■ What you should do ■
Type out the listing below exactly. Pictures stay out of it.

■ Source data ■
━━━━━━━━━━━━━━━━━━━━

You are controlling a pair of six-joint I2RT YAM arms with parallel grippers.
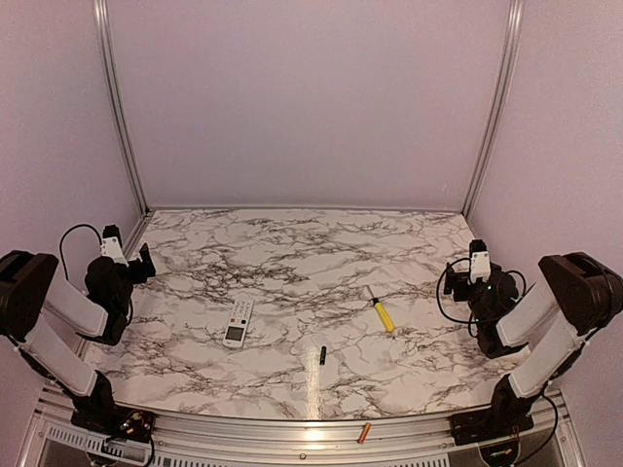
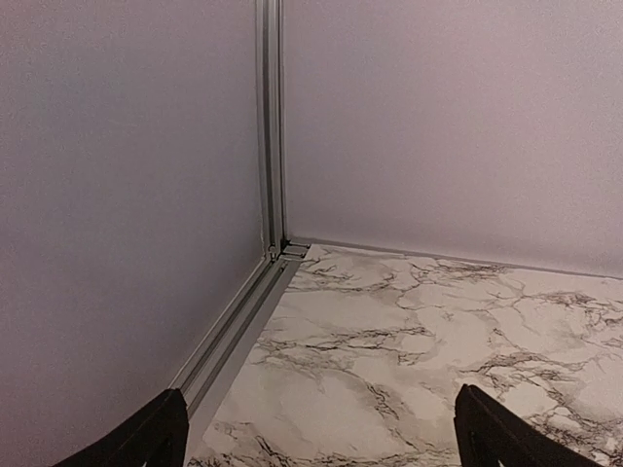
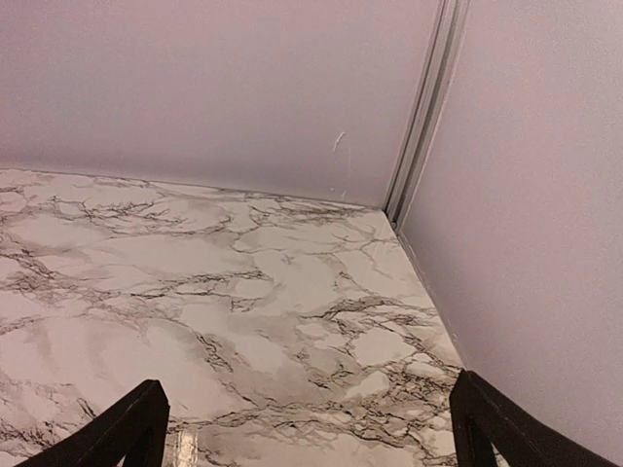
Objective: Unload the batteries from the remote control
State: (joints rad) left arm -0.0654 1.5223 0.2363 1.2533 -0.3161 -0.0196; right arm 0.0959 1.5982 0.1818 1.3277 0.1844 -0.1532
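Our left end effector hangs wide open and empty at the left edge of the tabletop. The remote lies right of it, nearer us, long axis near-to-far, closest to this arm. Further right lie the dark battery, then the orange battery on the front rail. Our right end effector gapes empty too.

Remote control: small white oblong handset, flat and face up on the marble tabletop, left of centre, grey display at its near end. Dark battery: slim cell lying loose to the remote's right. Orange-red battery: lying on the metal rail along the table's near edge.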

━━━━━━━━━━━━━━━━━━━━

■ Answer section ■
You are controlling a pair of six-joint I2RT YAM arms with parallel grippers.
Objective: Unload the batteries from the remote control
State: (joints rad) left arm -0.0654 1.5223 0.2363 1.2533 -0.3161 -0.0196; right arm 0.0959 1.5982 0.1818 1.3277 0.1844 -0.1532
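Our left end effector hangs wide open and empty at the left edge of the tabletop. The remote lies right of it, nearer us, long axis near-to-far, closest to this arm. Further right lie the dark battery, then the orange battery on the front rail. Our right end effector gapes empty too.

Remote control: small white oblong handset, flat and face up on the marble tabletop, left of centre, grey display at its near end. Dark battery: slim cell lying loose to the remote's right. Orange-red battery: lying on the metal rail along the table's near edge.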

The exercise is finished.